### PROBLEM TO SOLVE
Count the lines in the data below that have "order" in them, and reply with only that number.

### EXERCISE DATA
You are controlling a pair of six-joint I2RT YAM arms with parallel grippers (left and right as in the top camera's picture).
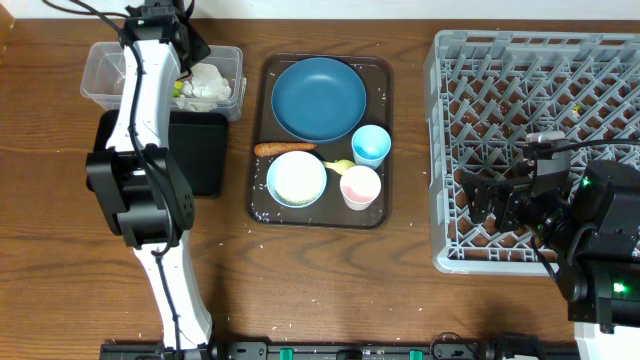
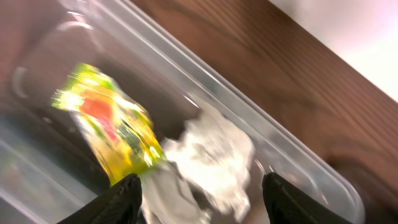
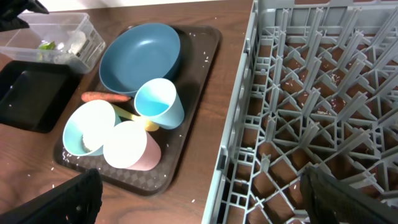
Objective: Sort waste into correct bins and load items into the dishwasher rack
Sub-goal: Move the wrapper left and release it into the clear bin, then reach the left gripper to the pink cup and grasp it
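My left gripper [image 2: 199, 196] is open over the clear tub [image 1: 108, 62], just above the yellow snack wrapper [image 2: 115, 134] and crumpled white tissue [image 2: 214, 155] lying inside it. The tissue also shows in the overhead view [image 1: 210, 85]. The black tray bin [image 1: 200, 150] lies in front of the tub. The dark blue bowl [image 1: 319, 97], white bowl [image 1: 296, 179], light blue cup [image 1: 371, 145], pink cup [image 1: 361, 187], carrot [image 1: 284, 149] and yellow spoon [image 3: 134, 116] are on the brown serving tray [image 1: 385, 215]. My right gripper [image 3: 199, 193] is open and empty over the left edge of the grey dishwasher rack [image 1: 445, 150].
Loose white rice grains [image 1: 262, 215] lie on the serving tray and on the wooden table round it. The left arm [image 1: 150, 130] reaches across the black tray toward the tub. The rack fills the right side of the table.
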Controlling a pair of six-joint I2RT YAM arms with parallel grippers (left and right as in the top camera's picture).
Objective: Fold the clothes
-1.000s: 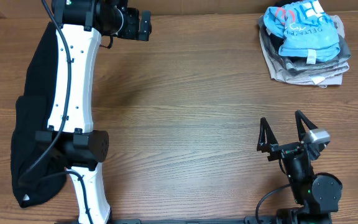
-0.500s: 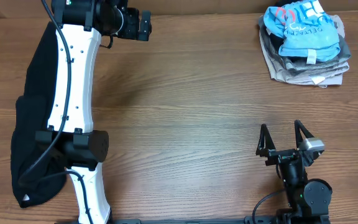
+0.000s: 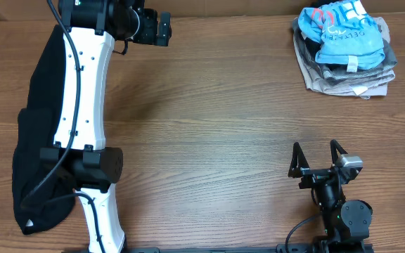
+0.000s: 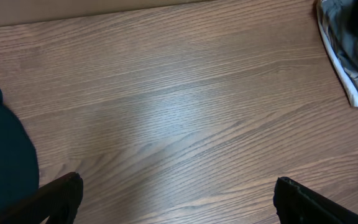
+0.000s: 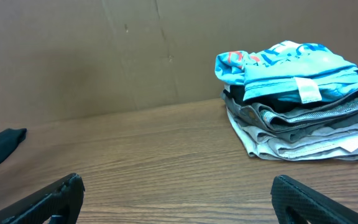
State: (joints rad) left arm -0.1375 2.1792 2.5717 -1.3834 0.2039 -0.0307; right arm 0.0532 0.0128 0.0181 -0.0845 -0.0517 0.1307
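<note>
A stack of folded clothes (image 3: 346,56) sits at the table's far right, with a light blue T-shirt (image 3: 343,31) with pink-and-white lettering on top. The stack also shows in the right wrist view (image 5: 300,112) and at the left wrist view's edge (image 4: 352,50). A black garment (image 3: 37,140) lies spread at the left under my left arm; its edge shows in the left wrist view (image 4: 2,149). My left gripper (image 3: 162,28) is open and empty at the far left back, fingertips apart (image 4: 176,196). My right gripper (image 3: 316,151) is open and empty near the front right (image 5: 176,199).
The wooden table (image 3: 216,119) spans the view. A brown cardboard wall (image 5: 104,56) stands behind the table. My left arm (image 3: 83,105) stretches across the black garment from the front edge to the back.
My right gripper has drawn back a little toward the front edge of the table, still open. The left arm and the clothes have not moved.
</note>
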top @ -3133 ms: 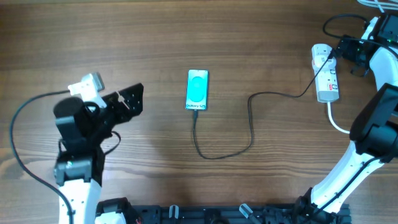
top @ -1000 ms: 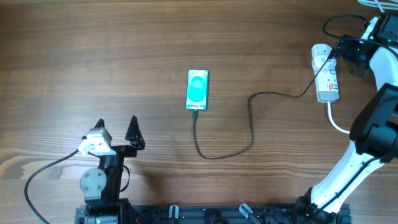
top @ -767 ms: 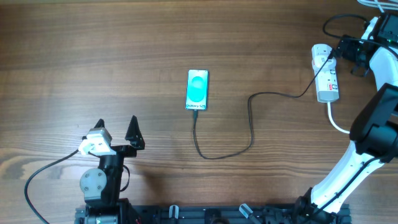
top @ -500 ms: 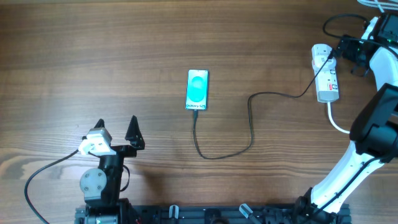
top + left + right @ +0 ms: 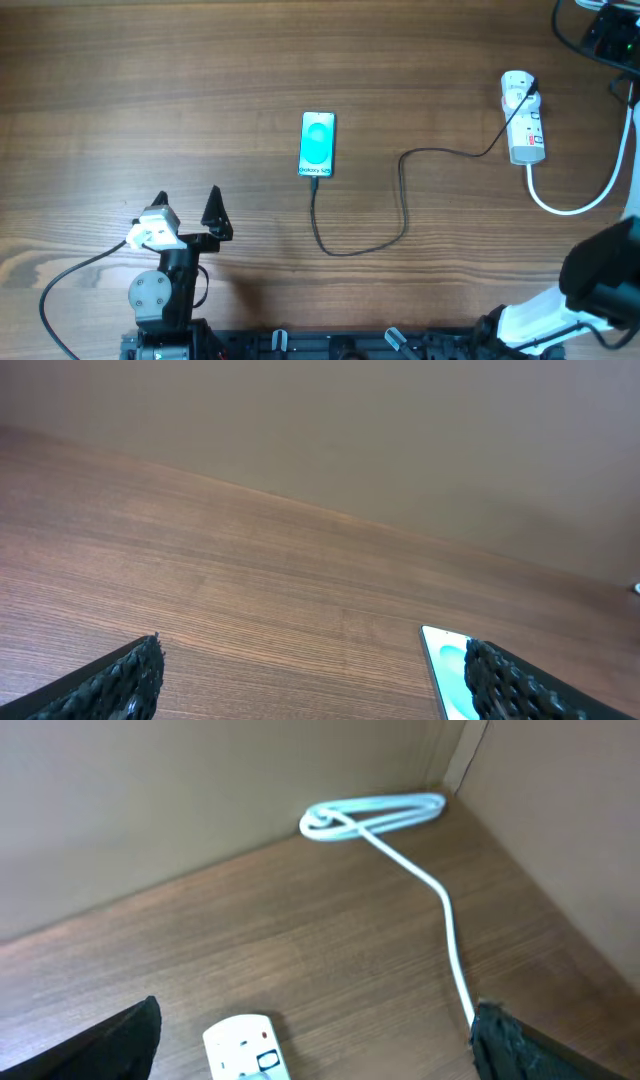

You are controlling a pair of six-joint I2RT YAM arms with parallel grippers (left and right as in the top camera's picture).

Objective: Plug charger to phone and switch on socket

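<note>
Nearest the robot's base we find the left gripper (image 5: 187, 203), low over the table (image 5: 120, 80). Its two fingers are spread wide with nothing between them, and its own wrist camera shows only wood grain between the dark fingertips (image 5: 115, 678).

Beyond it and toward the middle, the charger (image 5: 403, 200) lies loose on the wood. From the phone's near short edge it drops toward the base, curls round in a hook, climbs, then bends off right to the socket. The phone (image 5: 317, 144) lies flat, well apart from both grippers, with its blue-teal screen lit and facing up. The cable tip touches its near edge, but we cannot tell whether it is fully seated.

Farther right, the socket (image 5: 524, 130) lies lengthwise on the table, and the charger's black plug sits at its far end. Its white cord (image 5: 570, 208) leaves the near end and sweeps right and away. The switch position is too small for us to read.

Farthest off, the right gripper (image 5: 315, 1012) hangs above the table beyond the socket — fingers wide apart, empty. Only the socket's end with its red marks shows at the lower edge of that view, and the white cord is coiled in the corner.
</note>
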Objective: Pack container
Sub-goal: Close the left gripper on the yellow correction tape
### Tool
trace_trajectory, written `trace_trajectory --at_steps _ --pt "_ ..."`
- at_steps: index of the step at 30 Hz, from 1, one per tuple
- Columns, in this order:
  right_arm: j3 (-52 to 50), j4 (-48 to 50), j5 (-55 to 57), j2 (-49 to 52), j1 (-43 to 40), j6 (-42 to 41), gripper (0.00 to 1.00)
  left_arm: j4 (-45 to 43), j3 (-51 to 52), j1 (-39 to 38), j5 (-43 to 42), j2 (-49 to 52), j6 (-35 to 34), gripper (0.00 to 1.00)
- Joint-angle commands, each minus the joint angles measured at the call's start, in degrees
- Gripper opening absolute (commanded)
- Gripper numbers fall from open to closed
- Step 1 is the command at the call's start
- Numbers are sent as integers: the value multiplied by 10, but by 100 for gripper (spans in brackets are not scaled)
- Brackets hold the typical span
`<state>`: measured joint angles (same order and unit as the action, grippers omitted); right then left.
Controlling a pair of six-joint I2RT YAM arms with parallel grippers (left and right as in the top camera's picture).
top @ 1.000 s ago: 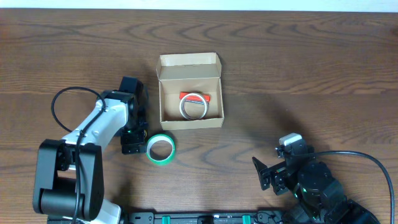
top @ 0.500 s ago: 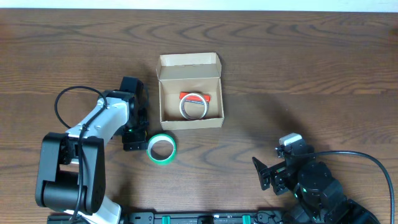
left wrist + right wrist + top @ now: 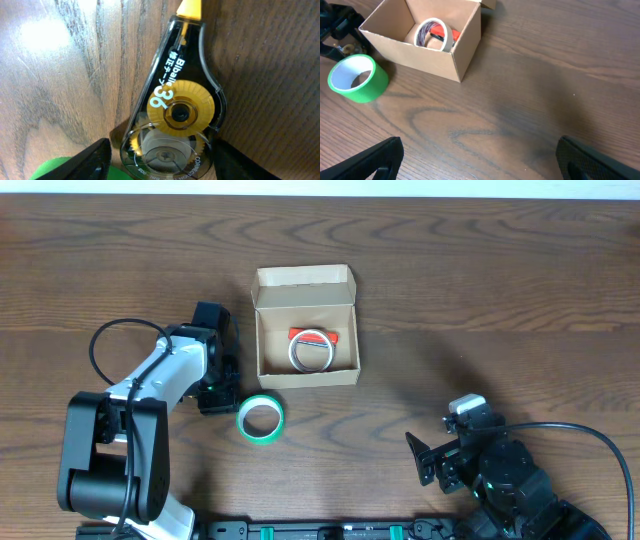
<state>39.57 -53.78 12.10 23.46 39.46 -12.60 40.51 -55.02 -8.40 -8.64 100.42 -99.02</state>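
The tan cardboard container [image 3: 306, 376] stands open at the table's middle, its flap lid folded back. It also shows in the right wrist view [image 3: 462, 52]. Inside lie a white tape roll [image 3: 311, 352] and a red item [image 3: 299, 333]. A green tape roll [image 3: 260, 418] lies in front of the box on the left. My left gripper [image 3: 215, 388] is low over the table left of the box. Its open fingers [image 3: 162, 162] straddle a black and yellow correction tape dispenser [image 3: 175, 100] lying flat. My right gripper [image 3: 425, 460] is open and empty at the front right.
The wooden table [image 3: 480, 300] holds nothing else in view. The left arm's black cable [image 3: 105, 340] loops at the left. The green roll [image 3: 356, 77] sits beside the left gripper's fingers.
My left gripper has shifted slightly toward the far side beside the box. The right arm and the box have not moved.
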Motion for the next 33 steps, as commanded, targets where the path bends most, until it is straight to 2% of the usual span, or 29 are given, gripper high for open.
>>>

### ANSWER
2